INSTRUCTIONS TO FOLLOW.
All of the data, word for word and free of pictures, is the expected result.

########

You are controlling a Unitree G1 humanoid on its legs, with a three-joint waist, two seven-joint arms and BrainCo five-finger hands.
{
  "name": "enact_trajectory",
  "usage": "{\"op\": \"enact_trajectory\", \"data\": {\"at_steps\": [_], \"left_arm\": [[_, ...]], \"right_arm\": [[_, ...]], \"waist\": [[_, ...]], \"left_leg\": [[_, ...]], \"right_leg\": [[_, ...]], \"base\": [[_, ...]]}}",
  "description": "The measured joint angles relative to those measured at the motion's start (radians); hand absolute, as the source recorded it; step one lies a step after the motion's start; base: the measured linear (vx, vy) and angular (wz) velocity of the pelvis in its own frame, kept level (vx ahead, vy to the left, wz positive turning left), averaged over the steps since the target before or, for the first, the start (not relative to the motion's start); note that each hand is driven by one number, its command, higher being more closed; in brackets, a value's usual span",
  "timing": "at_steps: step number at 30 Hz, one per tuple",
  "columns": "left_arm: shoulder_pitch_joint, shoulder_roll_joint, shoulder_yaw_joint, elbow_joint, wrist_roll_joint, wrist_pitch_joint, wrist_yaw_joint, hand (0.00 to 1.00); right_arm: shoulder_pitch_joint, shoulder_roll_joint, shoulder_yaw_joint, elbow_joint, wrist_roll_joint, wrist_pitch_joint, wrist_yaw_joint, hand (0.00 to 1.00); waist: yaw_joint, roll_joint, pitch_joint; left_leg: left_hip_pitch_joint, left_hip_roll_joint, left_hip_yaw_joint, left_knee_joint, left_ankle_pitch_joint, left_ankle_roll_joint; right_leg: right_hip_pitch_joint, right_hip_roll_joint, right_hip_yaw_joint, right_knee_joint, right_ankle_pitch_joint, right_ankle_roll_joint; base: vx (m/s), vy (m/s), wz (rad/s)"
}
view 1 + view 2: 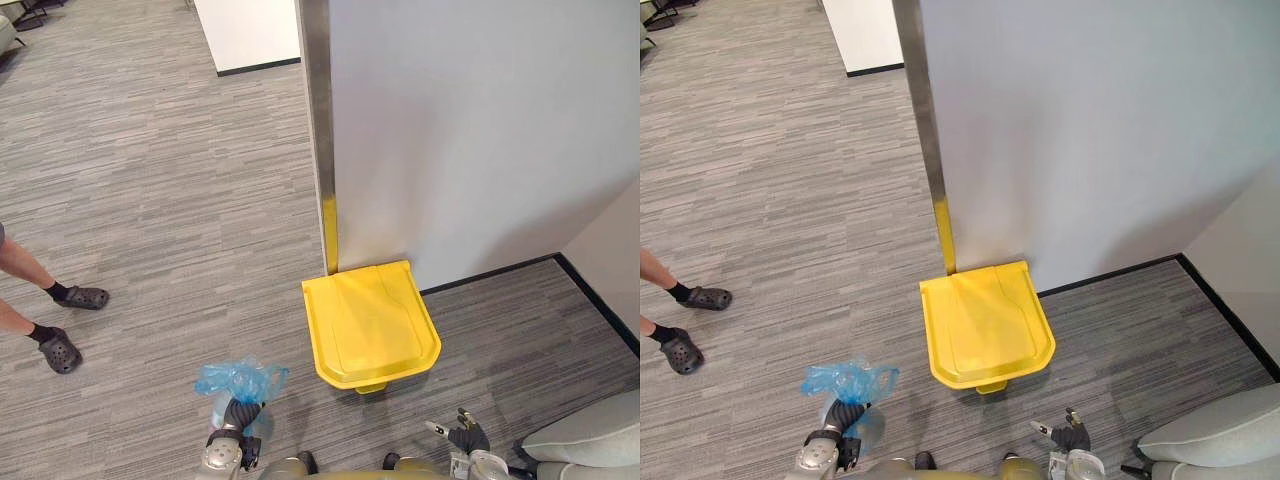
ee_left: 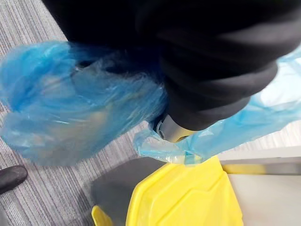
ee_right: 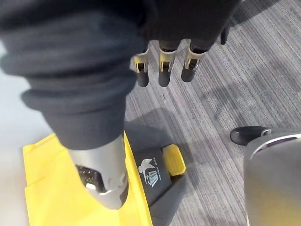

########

SOLVED PROBLEM.
You are controlling a Unitree G1 humanoid on its legs, with a three-joint waist, two seven-joint arms and BrainCo five-finger hands.
{
  "name": "enact_trajectory",
  "usage": "{\"op\": \"enact_trajectory\", \"data\": {\"at_steps\": [_], \"left_arm\": [[_, ...]], \"right_arm\": [[_, ...]], \"waist\": [[_, ...]], \"left_leg\": [[_, ...]], \"right_leg\": [[_, ...]], \"base\": [[_, ...]]}}",
  "description": "The measured joint angles relative to those measured at the motion's start (radians); hand absolute, as the source recorded it; step one lies a step after the motion's start; base: the measured linear (vx, vy) and angular (wz) velocity of the pelvis in its own frame, kept level (vx ahead, vy to the left, wz positive turning left), averaged over the steps since the target before or, for the first, the start (not relative to the motion's start); note that each hand is driven by one number, its command, higher being more closed; in brackets, a value's usual span",
  "timing": "at_steps: step number at 30 Hz, one per tuple",
  "columns": "left_arm: shoulder_pitch_joint, shoulder_roll_joint, shoulder_yaw_joint, elbow_joint, wrist_roll_joint, wrist_pitch_joint, wrist_yaw_joint, hand (0.00 to 1.00); right_arm: shoulder_pitch_joint, shoulder_roll_joint, shoulder_yaw_joint, elbow_joint, wrist_roll_joint, wrist_pitch_joint, wrist_yaw_joint, hand (0.00 to 1.00); waist: yaw_joint, roll_joint, pitch_joint; left_leg: left_hip_pitch_joint, left_hip_roll_joint, left_hip_yaw_joint, left_knee_joint, left_ankle_pitch_joint, left_ankle_roll_joint; right_leg: right_hip_pitch_joint, right_hip_roll_joint, right_hip_yaw_joint, right_knee_joint, right_ankle_pitch_joint, right_ankle_roll_joint; base: vx (m/s), vy (m/s), wz (rad/s)"
}
view 1 + view 2: 
ee_left: 
ee_right: 

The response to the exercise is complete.